* [BRIEF]: Scan the entries that follow for the word "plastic", then report every line in which it appears.

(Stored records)
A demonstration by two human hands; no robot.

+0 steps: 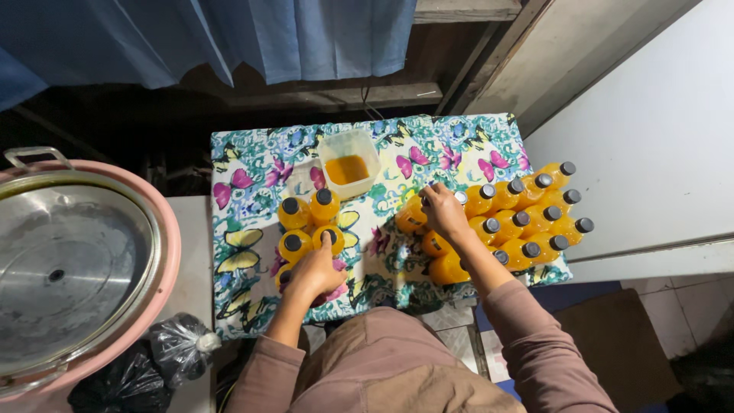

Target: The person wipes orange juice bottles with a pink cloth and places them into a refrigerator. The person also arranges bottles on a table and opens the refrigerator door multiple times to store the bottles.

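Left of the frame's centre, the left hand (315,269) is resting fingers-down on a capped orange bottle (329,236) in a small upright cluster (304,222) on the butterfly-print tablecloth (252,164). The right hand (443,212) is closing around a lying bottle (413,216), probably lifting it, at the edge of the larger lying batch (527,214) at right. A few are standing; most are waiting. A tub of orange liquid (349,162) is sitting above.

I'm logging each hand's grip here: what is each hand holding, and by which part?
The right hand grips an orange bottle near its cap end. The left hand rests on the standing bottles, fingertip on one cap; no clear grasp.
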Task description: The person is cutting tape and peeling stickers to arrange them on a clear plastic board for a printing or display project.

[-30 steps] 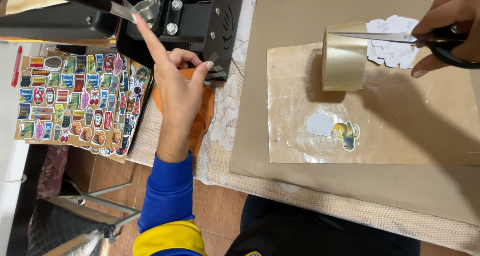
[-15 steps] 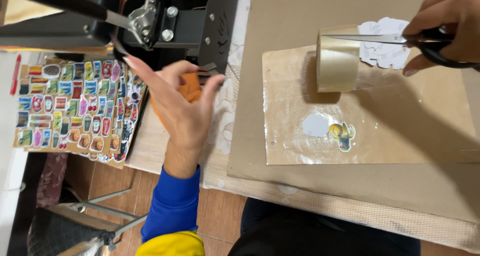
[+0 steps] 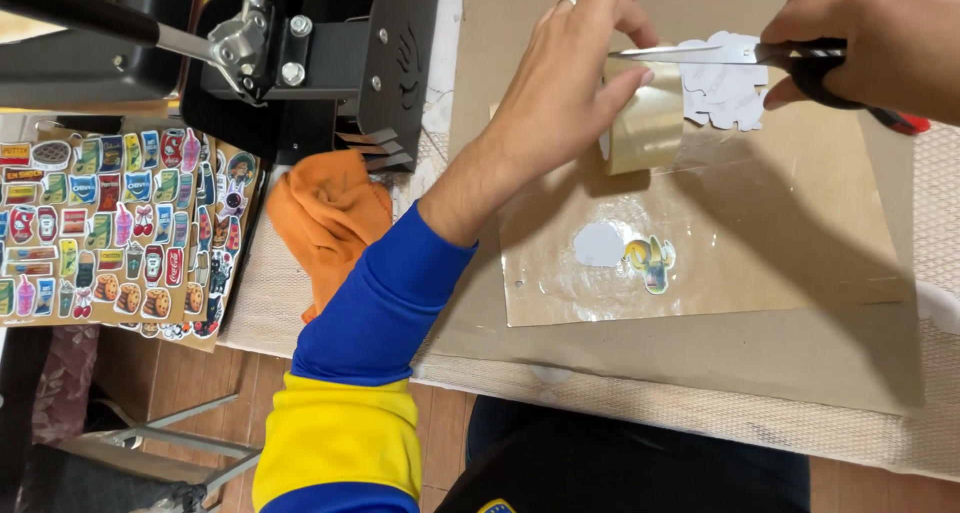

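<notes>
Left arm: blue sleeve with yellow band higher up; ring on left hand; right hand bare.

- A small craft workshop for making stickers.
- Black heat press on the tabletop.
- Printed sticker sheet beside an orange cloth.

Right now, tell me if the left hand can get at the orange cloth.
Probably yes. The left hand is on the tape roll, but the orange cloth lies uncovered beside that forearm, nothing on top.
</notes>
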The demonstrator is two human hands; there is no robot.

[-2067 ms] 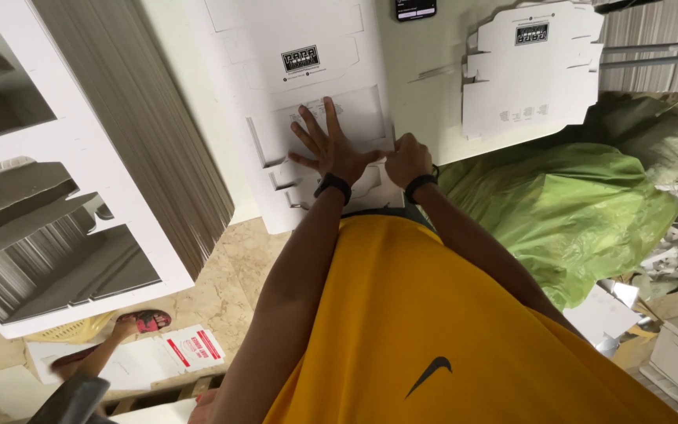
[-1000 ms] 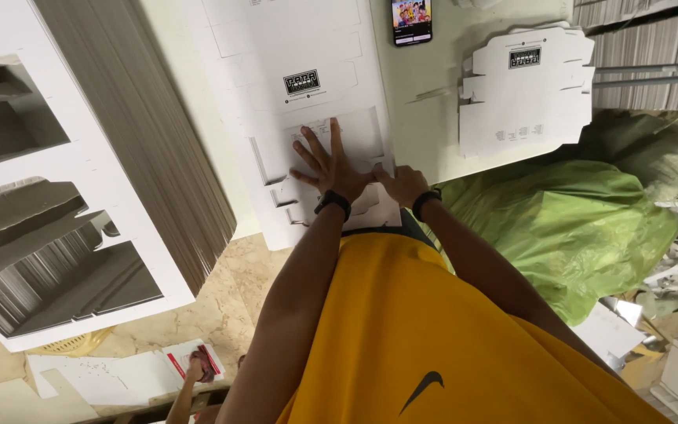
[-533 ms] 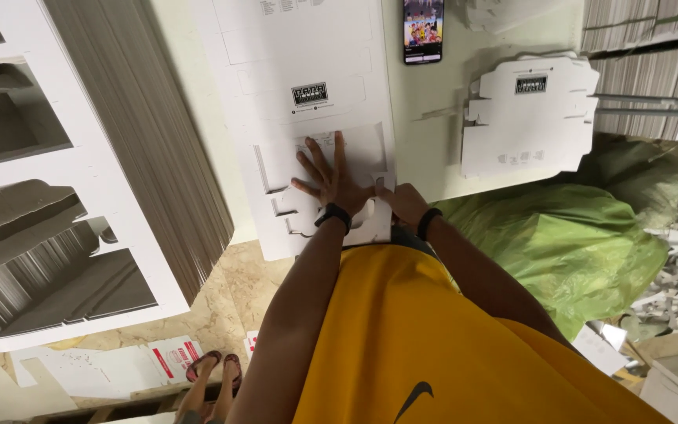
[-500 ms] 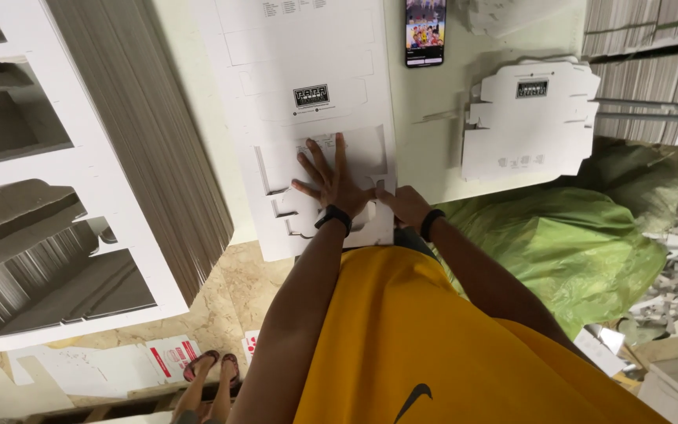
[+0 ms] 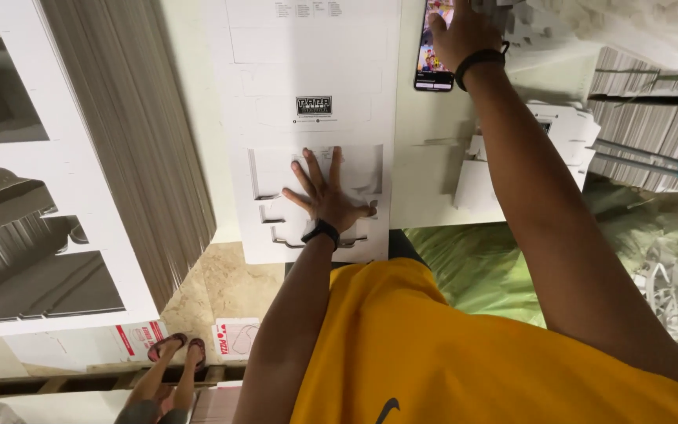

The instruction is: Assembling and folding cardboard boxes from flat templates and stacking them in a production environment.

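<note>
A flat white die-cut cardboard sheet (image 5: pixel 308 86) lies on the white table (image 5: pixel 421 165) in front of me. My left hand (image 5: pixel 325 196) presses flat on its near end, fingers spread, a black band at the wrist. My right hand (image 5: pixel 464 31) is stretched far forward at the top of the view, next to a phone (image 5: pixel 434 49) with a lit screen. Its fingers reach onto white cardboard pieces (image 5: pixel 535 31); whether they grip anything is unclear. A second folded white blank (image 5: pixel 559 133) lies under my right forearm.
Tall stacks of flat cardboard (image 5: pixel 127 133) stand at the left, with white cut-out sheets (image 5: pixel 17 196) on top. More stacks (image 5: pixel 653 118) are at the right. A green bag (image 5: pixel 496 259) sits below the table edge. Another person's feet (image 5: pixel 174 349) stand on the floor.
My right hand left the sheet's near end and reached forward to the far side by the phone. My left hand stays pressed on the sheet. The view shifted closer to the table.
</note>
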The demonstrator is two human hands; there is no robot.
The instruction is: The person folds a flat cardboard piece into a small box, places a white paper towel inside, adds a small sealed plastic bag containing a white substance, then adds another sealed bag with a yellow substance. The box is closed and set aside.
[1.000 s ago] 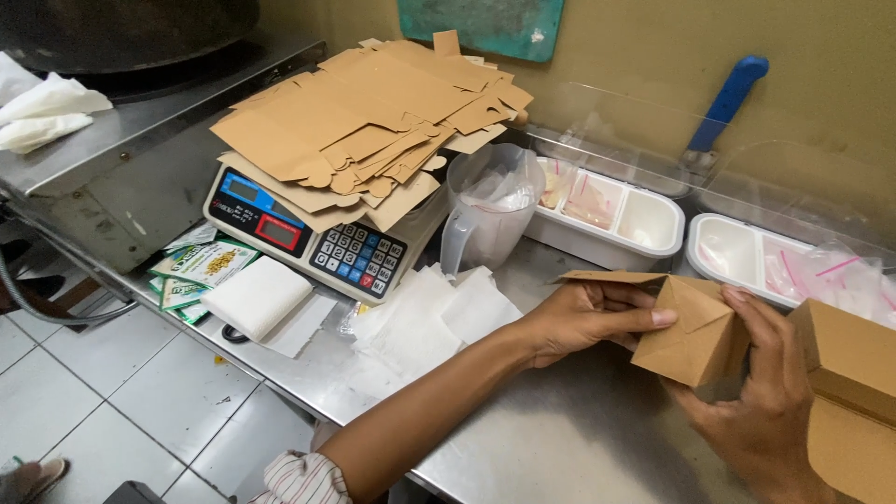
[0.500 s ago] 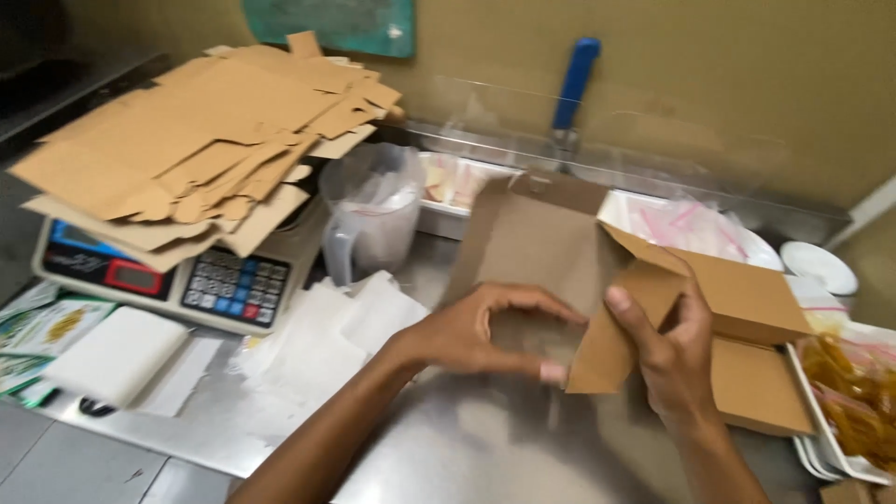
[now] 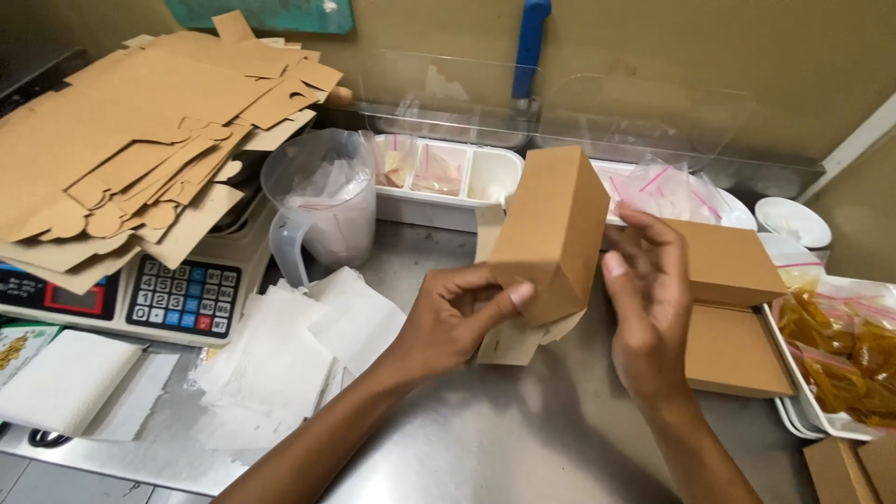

* [ANSWER BOX]:
Task description: The person is cutting tape and peeling stickers to arrange them on a clear plastic board for a printing or display project.
The instruction is: The person folds a flat cardboard piece into a small box, places a white paper towel inside, adds a small sealed plastic bag containing a white substance, then adds another sealed bag with a yellow substance. The box is closed and set aside.

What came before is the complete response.